(Data for processing Opens)

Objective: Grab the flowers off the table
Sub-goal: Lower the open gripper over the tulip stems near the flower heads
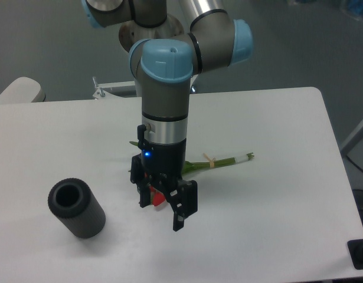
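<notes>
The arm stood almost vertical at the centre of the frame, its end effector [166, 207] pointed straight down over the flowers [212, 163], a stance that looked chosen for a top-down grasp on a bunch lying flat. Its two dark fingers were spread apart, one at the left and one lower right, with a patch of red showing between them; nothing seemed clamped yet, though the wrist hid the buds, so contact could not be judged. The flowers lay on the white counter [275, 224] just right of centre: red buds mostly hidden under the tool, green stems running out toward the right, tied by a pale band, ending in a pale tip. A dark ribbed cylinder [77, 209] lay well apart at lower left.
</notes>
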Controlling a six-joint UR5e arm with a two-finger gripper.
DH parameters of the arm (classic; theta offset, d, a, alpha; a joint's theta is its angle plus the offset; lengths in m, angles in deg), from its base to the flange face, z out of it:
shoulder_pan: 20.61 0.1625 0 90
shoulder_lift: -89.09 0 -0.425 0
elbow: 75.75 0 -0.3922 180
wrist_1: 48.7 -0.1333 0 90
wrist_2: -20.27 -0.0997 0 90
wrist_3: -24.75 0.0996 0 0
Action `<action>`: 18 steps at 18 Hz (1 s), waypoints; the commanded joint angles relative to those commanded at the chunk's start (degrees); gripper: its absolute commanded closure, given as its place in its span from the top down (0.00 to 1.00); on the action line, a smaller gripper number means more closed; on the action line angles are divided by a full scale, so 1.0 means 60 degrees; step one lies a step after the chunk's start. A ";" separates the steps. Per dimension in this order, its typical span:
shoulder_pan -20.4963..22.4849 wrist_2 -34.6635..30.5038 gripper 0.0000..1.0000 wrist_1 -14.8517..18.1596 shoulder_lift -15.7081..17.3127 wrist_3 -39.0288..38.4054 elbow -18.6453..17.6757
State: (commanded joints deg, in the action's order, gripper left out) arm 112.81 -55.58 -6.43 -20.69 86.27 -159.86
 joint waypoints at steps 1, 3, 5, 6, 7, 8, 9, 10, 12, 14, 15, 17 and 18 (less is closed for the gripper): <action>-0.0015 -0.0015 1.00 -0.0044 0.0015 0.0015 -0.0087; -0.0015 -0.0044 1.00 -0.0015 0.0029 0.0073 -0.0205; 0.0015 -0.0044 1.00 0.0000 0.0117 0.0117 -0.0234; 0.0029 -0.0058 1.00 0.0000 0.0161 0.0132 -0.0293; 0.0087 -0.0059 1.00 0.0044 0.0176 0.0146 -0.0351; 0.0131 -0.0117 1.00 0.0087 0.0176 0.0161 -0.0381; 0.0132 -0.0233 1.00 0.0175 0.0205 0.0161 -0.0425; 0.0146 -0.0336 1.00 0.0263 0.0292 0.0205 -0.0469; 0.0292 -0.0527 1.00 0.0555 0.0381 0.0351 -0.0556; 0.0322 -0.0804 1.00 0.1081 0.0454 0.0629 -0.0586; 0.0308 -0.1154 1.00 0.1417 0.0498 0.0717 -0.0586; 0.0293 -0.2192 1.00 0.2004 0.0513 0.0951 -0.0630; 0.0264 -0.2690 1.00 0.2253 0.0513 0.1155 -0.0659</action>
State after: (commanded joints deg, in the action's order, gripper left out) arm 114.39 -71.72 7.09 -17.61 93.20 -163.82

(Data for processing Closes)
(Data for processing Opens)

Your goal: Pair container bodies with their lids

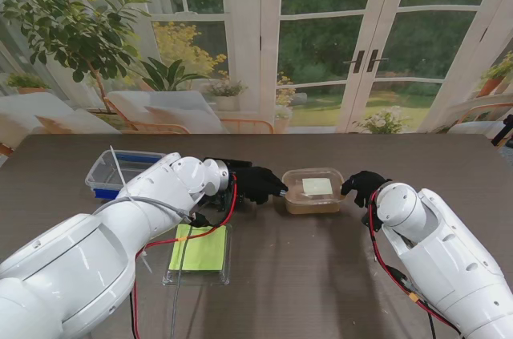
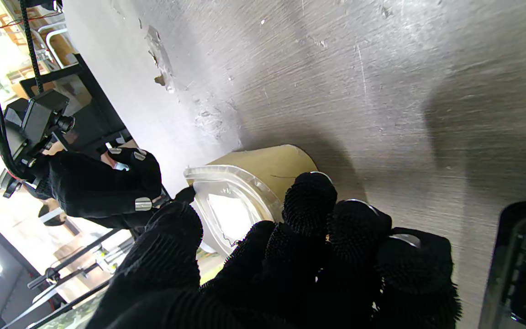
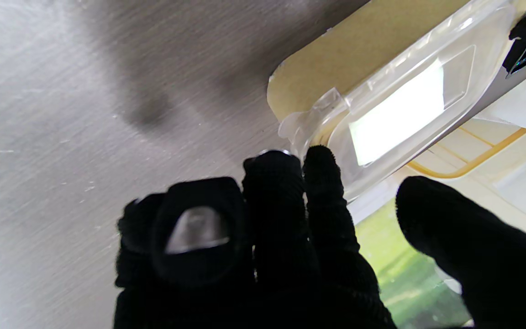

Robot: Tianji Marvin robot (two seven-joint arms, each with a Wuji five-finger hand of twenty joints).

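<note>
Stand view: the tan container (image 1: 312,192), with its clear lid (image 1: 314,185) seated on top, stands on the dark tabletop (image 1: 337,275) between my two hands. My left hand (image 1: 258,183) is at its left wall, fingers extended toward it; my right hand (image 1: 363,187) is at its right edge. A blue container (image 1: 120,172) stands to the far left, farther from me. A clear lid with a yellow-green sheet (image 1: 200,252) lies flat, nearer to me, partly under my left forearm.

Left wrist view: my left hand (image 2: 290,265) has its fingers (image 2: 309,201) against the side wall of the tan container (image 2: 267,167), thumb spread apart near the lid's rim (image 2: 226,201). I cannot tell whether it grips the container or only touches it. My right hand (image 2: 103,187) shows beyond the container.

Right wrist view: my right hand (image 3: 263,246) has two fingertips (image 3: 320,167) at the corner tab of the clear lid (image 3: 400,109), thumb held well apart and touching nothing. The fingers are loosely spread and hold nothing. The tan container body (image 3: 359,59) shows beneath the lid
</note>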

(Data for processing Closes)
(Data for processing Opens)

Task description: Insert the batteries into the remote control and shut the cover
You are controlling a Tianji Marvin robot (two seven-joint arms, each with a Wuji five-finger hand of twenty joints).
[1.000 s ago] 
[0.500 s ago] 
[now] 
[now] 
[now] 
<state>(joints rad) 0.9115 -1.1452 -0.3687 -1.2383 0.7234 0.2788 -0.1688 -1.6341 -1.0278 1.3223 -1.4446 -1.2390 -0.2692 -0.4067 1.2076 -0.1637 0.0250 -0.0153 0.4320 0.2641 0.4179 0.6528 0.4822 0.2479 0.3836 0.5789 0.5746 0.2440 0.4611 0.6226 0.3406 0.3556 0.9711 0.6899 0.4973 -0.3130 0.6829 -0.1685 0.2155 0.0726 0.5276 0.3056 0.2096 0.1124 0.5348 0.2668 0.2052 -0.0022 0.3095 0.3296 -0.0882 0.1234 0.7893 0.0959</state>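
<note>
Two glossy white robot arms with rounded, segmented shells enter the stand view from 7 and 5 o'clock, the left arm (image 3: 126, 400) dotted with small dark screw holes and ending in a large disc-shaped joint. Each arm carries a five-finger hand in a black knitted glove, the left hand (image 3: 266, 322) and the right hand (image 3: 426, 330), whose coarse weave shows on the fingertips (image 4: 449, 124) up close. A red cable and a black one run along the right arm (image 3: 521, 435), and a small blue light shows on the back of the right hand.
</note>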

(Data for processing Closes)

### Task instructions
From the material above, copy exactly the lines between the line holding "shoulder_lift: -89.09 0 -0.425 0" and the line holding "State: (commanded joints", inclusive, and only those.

### Solution to this exercise
shoulder_lift: -89.09 0 -0.425 0
elbow: 75.75 0 -0.3922 180
wrist_1: 48.7 -0.1333 0 90
wrist_2: -20.27 -0.0997 0 90
wrist_3: -24.75 0.0996 0 0
Action `<action>`: 18 steps at 18 Hz (1 s), waypoints; the commanded joint angles relative to those commanded at the chunk's start (degrees); gripper: its absolute commanded closure, given as its place in its span from the top down (0.00 to 1.00); on the action line, a smaller gripper number means more closed; on the action line angles are divided by a full scale, so 1.0 means 60 degrees; step one lies a step after the chunk's start. A ";" separates the steps. Per dimension in this order, its typical span:
shoulder_pan -20.4963..22.4849 wrist_2 -34.6635..30.5038 gripper 0.0000..1.0000 wrist_1 -14.8517..18.1596 shoulder_lift -15.7081..17.3127 wrist_3 -39.0288..38.4054 elbow -18.6453..17.6757
State: (commanded joints deg, in the action's order, gripper left out) arm 112.81 -55.58 -6.43 -20.69 86.27 -159.86

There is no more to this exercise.